Both the line containing "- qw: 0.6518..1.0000" and the line containing "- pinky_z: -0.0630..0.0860" belong to the span. Output exactly that span from the listing below, and nothing outside it.

— Material provided —
|---|

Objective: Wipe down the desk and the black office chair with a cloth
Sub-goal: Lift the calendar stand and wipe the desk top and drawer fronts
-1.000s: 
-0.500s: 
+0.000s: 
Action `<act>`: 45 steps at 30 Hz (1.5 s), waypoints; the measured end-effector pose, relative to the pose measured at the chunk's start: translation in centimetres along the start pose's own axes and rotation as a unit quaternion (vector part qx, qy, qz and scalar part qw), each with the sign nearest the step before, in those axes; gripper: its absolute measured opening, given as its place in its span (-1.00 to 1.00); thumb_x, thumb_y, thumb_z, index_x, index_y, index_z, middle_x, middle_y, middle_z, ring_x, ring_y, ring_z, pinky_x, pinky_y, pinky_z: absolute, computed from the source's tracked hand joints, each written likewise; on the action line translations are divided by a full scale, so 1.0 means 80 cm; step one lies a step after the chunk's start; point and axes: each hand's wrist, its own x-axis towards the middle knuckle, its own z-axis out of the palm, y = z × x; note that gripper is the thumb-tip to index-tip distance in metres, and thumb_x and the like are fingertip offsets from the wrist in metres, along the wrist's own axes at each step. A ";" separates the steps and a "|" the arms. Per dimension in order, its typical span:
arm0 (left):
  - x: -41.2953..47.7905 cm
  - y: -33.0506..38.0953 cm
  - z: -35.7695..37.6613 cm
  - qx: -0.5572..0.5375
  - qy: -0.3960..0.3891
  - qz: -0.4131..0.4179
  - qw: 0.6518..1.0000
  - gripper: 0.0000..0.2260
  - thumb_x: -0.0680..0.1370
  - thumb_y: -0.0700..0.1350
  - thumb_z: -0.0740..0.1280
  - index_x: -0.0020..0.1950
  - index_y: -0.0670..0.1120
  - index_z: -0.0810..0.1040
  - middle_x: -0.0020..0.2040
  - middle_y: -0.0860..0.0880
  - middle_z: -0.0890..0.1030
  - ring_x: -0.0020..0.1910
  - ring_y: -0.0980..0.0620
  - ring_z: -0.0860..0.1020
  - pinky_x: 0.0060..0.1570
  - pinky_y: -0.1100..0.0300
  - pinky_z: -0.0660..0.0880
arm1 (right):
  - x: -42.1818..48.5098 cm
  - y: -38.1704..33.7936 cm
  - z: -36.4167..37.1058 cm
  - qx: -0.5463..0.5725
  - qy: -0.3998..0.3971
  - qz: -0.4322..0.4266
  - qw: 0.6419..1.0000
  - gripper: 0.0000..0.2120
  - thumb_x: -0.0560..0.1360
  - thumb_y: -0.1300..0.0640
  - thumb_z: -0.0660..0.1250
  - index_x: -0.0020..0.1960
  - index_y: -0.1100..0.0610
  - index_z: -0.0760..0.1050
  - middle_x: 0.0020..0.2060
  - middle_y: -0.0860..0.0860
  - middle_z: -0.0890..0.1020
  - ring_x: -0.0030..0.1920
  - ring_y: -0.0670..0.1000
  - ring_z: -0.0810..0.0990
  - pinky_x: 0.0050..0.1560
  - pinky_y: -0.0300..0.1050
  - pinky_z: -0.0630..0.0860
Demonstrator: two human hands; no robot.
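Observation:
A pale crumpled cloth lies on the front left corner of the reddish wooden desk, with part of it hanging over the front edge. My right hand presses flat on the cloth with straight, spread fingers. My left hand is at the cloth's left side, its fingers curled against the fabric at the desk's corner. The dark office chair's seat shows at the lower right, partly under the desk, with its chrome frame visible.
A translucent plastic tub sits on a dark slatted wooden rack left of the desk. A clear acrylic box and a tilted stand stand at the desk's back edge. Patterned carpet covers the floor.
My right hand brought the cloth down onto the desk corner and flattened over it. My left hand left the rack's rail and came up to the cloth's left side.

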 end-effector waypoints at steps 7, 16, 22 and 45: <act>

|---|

— Your response —
  - qw: 0.6518..1.0000
  - gripper: 0.0000..0.2260
  - thumb_x: -0.0680..0.1370
  - thumb_y: -0.0700..0.1350
  - thumb_z: -0.0740..0.1280
  - index_x: -0.0020..0.1950
  - index_y: -0.0670..0.1120
  - index_z: -0.0810..0.1040
  - middle_x: -0.0020..0.2040
  - middle_y: -0.0860..0.0880
  - middle_z: -0.0890..0.1030
  - ring_x: -0.0020..0.1910
  - ring_y: -0.0980..0.0620
  - ring_z: -0.0860..0.1020
  - pinky_x: 0.0060..0.1570
  - pinky_y: -0.1100..0.0300
  - pinky_z: -0.0660..0.0880
arm1 (right):
  - x: -42.1818..48.5098 cm
  - y: -38.1704..33.7936 cm
  - z: -36.4167..37.1058 cm
  - qx: -0.5463..0.5725
  - qy: -0.3998..0.3971
  - qz: -0.4322..0.4266
  - qw: 0.6419..1.0000
  - gripper: 0.0000..0.2120
  - thumb_x: -0.0560..0.1360
  - thumb_y: -0.1300..0.0640
  - thumb_z: -0.0660..0.1250
  - index_x: -0.0020..0.1960
  - index_y: -0.1100..0.0610
  - index_z: -0.0760..0.1050
  - middle_x: 0.0020..0.2060
  - middle_y: -0.0860..0.0860
  - middle_z: -0.0890..0.1020
  - ring_x: -0.0030..0.1920
  - ring_y: -0.0670..0.1000
  - ring_z: -0.0810..0.0990
  - pinky_x: 0.0050..0.1560
  - pinky_y: -0.0300..0.1050
  - pinky_z: -0.0630..0.0860

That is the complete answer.